**** Source data

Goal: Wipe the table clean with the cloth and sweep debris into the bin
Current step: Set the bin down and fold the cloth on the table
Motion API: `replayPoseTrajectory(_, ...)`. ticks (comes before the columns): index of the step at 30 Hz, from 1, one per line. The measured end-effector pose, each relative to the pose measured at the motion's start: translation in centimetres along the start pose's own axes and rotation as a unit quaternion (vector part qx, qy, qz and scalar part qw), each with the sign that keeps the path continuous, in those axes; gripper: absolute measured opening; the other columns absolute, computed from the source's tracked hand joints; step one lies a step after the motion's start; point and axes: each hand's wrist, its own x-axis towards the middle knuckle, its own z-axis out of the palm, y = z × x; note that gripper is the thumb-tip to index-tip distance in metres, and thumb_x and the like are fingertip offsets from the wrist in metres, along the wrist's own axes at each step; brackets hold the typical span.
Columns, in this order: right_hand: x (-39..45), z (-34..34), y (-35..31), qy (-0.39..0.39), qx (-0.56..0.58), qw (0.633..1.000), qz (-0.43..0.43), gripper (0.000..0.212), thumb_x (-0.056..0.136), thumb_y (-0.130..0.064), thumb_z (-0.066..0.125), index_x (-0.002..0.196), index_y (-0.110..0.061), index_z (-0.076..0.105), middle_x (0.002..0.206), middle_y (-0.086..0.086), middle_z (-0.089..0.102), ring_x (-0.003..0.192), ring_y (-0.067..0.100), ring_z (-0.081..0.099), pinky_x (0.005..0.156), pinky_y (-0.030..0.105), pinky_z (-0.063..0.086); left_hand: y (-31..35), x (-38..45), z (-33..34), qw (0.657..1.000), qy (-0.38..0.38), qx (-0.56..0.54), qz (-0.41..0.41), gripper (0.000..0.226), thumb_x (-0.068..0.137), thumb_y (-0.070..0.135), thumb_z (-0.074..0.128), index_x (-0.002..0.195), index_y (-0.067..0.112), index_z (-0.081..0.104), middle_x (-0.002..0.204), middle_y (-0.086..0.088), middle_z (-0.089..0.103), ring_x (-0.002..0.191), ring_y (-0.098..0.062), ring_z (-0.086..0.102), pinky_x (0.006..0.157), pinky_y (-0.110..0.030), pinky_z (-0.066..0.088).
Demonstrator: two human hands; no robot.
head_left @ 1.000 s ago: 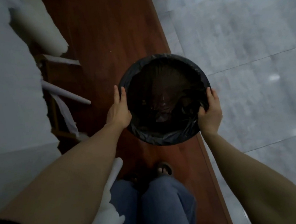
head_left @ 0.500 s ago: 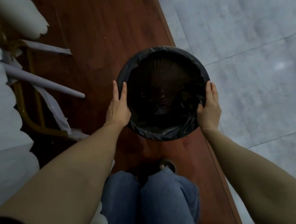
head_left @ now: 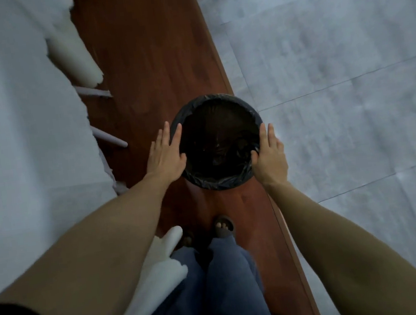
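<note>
A round bin [head_left: 224, 181] with a black plastic liner sits low over the red-brown wooden floor strip [head_left: 155, 45], just ahead of my feet. My left hand [head_left: 166, 160] lies flat against the bin's left rim, fingers stretched out and thumb at the edge. My right hand [head_left: 270, 157] presses the right rim with its thumb hooked over the liner. The bin is held between the two hands. The inside of the bin is dark, with a few crumpled bits at the bottom. The white table top [head_left: 13, 130] fills the left side. No cloth can be made out.
White table legs [head_left: 109, 138] slant down under the table's edge at left. Pale grey floor tiles [head_left: 338, 87] spread to the right of the wooden strip. My sandalled foot [head_left: 222, 226] and blue jeans [head_left: 219, 288] are below the bin. A white shape [head_left: 163, 266] lies beside my left forearm.
The bin has dropped lower and farther from the camera, toward the floor. My left fingers have flattened along its rim. More of my legs and feet shows.
</note>
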Motion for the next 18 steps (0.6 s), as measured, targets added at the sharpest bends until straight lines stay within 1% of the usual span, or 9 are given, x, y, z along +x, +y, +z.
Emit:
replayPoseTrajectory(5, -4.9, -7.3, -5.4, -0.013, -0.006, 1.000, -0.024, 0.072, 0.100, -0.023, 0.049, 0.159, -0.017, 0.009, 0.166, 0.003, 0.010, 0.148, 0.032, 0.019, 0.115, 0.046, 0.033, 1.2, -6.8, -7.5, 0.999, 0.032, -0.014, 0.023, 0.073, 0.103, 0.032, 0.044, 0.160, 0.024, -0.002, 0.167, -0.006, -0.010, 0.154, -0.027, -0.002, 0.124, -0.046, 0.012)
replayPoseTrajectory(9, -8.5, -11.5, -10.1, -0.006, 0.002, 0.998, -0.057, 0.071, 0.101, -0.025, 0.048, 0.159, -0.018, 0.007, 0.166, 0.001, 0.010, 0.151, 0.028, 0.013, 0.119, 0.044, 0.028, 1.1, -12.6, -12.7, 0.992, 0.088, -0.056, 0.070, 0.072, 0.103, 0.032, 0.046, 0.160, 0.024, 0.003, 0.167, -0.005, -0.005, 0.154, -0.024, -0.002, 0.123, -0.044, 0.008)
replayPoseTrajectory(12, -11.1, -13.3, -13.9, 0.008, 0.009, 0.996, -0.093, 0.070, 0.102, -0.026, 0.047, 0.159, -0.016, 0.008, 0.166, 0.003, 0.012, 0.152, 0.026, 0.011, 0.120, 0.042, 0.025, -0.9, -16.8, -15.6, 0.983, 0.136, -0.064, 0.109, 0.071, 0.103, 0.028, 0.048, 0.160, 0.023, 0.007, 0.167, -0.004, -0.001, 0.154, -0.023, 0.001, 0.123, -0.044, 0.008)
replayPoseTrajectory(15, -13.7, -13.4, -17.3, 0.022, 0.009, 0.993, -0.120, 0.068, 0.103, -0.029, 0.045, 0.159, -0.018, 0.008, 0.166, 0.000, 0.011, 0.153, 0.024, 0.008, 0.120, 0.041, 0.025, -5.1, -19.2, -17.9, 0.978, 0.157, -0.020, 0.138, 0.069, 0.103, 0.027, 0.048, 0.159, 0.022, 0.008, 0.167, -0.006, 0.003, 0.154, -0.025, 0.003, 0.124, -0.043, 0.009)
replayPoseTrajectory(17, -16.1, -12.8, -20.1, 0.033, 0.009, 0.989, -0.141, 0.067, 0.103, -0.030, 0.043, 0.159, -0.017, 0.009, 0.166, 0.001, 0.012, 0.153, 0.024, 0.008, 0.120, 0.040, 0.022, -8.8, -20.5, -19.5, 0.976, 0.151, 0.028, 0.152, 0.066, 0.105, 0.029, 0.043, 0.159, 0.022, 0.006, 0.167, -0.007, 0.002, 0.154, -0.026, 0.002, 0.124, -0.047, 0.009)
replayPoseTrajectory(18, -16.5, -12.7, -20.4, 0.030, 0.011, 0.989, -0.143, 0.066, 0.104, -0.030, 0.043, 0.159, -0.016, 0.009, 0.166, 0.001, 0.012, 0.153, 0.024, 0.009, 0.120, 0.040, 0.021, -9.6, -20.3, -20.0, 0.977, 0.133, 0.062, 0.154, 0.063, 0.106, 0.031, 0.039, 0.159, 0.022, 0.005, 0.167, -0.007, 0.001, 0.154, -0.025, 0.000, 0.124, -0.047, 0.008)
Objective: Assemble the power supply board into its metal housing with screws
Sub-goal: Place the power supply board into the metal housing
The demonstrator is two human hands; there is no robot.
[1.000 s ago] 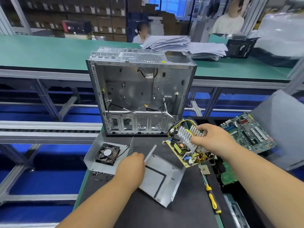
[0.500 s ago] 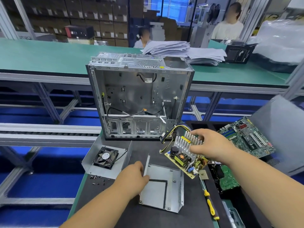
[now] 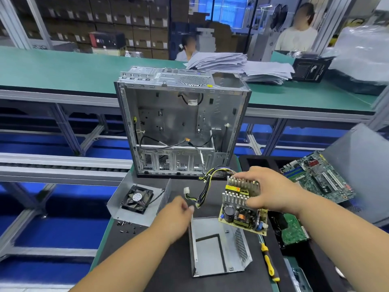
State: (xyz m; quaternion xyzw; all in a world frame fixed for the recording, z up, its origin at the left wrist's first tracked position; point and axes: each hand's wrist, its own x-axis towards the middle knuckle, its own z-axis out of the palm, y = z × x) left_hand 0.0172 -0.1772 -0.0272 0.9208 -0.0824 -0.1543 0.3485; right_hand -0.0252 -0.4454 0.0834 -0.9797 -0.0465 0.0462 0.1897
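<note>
My right hand (image 3: 271, 191) grips the power supply board (image 3: 244, 216) by its finned heatsinks and holds it tilted just above the far right corner of the metal housing (image 3: 212, 256). The board's yellow and black wire bundle (image 3: 210, 184) trails left over the mat. The housing is an open grey tray with a perforated right wall, lying on the black mat. My left hand (image 3: 174, 218) holds the housing's far left corner, fingers curled at its wall. Several small dark screws (image 3: 126, 226) lie loose on the mat to the left.
An open computer case (image 3: 181, 123) stands upright behind the mat. A metal cover with a black fan (image 3: 136, 199) lies at the left. A yellow-handled screwdriver (image 3: 269, 262) lies right of the housing. Green motherboards (image 3: 315, 178) sit on the right. Two people are beyond the green bench.
My right hand has carried the board nearer, over the housing's far right corner. My left hand has turned the housing square to me. The wire bundle now trails out to the left.
</note>
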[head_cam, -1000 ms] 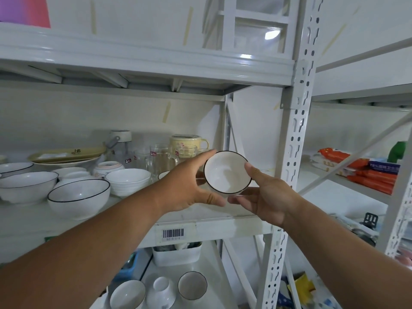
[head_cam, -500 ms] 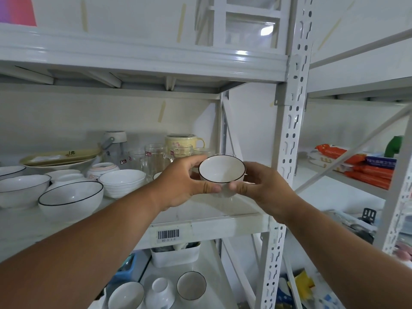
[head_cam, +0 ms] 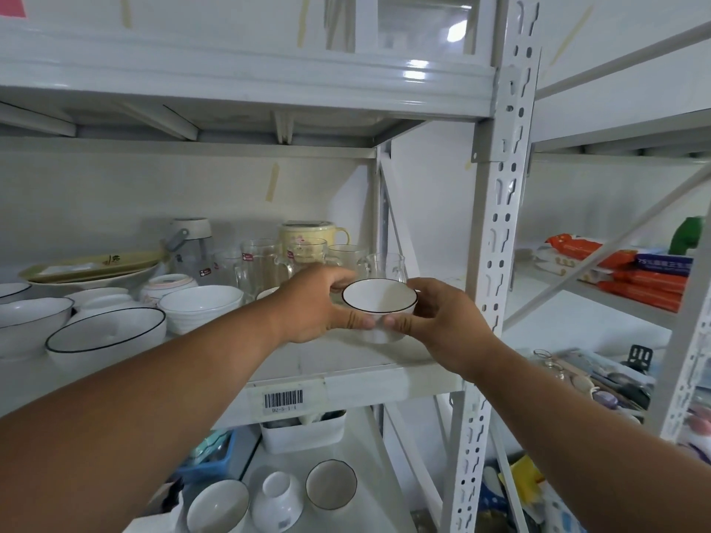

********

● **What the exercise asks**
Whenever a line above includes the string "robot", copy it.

● **Response to the task**
Demonstrator: two human hands; no robot.
The demonstrator is two human hands; there is no robot.

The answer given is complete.